Se Marina pensa que, eleita, os congressistas terão que obedecê-la, como a uma rainha absolutista, senão ela renunciará e “retornará nos braços do povo”, é bom ela se lembrar do que aconteceu com o ex-presidente Jânio Quadros. Marina tem como inspiradores ideológicos de suas posições o Itaú, a Natura, o Greenpeace e o World Wildlife Fund, além dos tucanos. Com estas ligações, não há possibilidade de ser uma presidente para o povo. Acredita ser beneficiada pela providência divina, mas, se fosse um verdadeiro Messias, uma estadista, não fecharia acordo para capturar votos de incautos para, em troca, entregar o país a aproveitadores de toda espécie.
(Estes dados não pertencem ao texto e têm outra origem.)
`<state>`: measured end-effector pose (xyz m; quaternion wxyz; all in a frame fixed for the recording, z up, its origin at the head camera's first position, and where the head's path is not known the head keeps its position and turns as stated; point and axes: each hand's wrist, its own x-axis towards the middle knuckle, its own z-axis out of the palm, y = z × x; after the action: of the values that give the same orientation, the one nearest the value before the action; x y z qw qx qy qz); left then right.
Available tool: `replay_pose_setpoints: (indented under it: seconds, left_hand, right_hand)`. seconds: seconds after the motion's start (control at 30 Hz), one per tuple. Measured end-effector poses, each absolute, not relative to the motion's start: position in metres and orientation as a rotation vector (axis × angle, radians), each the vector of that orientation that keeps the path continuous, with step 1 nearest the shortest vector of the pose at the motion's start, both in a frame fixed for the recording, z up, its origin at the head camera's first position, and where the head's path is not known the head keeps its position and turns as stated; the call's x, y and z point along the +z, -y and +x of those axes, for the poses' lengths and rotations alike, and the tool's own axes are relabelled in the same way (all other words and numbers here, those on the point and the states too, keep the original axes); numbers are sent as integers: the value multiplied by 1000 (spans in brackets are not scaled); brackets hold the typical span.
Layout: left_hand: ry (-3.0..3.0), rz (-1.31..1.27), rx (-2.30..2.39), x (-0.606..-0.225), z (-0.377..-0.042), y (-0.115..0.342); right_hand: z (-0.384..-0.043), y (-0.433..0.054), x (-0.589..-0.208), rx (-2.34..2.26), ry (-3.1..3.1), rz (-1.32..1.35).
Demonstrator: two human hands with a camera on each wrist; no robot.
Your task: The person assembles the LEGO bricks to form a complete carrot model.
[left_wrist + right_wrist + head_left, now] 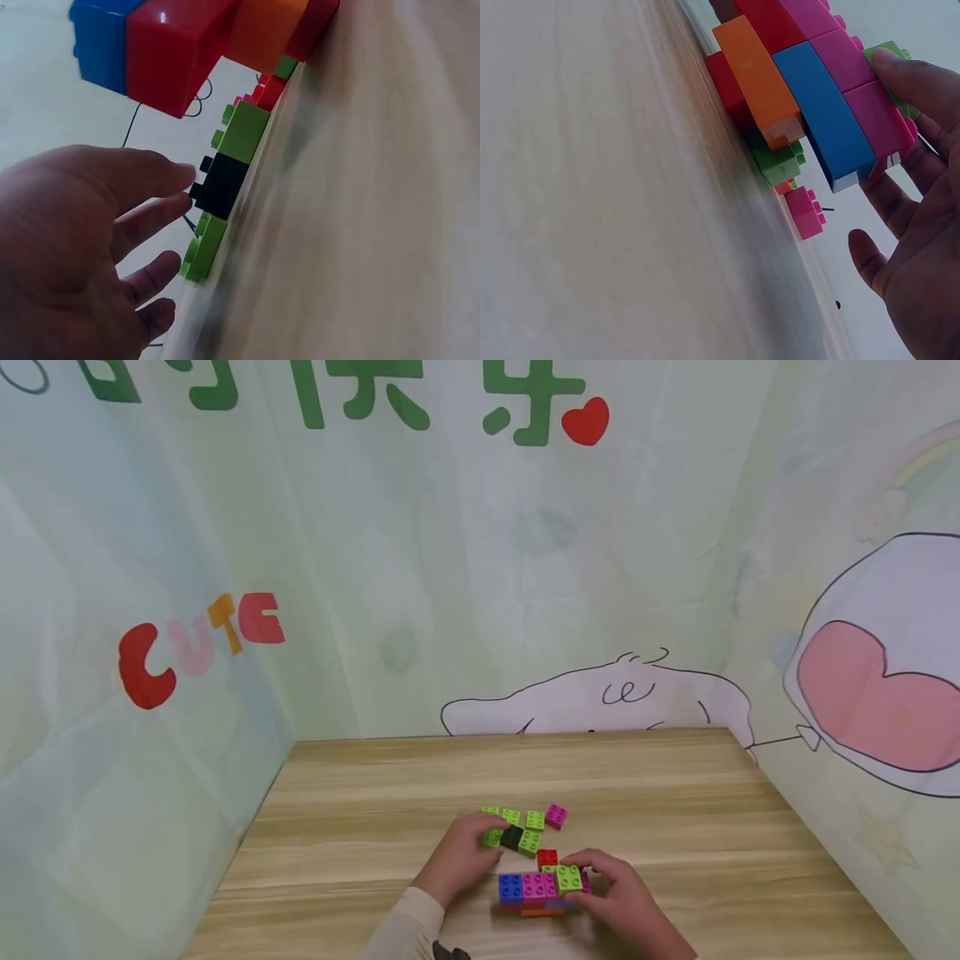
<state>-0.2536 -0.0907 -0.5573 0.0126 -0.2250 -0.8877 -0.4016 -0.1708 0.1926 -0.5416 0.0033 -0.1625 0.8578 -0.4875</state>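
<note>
A block build of stacked toy bricks stands near the table's front. Its upper row shows a blue brick [511,887] and pink bricks [533,885], with an orange brick [759,79] lower down. My right hand [618,893] pinches a light green brick [569,878] on top of the build, thumb on the near side and fingers behind. At the loose bricks, my left hand [462,857] reaches with loosely bent fingers. Its fingertips are close to the studs of a black brick [223,184]; whether they touch it I cannot tell. Light green bricks [529,842] lie around the black one.
A loose pink brick [556,816] lies behind the group, farther from me. Just behind the build sits a red brick [547,858]. The wooden table [360,793] meets printed cloth walls [405,568] at the back and sides.
</note>
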Motion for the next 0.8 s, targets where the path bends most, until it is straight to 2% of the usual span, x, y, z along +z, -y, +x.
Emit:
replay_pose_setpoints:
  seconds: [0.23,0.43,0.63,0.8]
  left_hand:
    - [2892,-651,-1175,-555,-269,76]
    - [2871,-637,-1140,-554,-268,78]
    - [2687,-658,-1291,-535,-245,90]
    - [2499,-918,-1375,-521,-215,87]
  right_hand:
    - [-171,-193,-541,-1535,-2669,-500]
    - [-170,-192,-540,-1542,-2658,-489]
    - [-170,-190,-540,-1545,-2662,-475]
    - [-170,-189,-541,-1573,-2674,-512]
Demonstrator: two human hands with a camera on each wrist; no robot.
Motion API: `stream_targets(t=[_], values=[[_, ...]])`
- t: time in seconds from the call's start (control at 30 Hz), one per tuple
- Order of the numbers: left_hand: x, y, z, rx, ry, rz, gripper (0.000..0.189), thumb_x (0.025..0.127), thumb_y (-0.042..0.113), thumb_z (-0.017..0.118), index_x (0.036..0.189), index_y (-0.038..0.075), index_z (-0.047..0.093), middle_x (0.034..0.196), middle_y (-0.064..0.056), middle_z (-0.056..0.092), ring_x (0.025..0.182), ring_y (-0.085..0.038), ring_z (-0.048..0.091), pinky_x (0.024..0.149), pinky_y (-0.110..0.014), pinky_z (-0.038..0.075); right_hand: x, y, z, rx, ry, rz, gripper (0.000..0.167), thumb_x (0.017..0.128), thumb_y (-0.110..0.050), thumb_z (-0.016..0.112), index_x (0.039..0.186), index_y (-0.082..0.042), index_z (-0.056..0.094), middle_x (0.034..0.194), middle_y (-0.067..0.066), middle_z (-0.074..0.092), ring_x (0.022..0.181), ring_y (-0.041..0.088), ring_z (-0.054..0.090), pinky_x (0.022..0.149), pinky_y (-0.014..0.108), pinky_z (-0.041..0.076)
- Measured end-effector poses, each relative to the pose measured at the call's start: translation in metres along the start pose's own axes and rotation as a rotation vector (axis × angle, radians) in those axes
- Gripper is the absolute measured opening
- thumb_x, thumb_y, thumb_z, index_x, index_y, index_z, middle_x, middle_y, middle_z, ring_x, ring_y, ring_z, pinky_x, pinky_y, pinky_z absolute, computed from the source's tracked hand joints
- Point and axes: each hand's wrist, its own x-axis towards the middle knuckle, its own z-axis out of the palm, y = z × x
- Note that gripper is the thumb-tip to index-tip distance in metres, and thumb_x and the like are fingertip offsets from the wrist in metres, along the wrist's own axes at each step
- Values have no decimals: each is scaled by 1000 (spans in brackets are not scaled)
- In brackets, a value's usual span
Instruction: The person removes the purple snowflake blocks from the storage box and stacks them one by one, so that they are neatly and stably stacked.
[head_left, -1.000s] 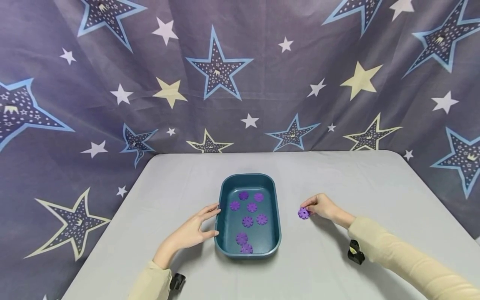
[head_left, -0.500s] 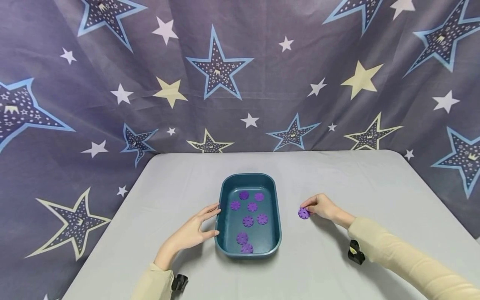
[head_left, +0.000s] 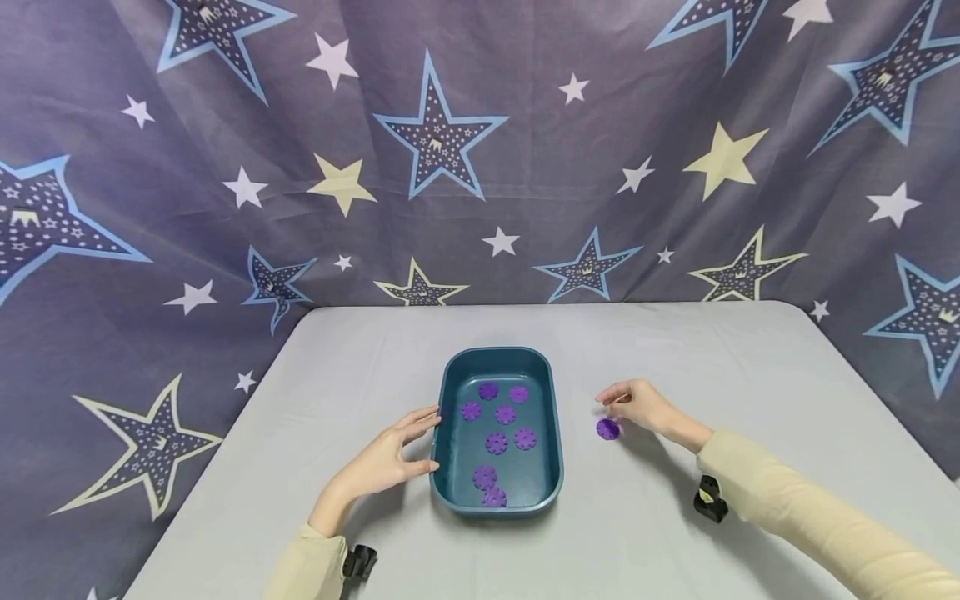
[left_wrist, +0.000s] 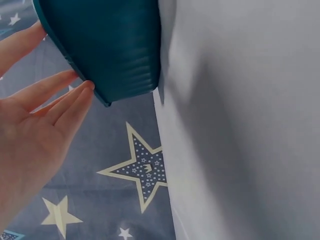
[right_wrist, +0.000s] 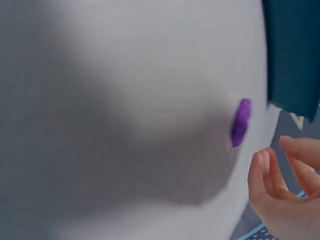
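Note:
A purple notched disc is just below the right hand, to the right of the teal tray. The right wrist view shows that disc apart from the fingers; its outline is blurred. Nothing is held between thumb and fingers of this hand. At the tray's left rim, the left hand touches with its fingertips and thumb, fingers fairly straight. In the left wrist view, fingertips rest against the tray's edge. Several similar purple discs lie inside the tray, two overlapping near its front end.
A light grey cloth covers the table. Behind and at the sides hangs a dark curtain printed with stars. A black wrist camera sits under the right sleeve, another camera by the left sleeve.
The right hand has let go of the purple disc and lifted slightly, its fingers opening. The disc sits a touch lower in view. The left hand stays at the tray.

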Motion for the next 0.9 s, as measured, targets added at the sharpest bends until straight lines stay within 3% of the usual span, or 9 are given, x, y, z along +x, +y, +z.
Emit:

Ela não ajudará a arrefecer a tensão da luta de classes, pelo contrário, ela a aumentará, o que poderá ser sentido através da maior violência dentro da sociedade.
 
A direita está em uma sinuca de bico, pois tem um candidato confiável, no sentido de fazer acordos e cumpri-los, de não ser rebelde, não se achar um iluminado, não acreditar que a providência divina o escolheu para uma missão, que não repudia a velha política - aliás, a única que existe. Mas, para tristeza da direita, está preso a um baixo patamar de intenção de voto. Será que ela, irresponsavelmente, continuará a insuflar a candidatura Marina?
 
- Paulo Metri é conselheiro do Clube de Engenharia e colunista do Correio da Cidadania.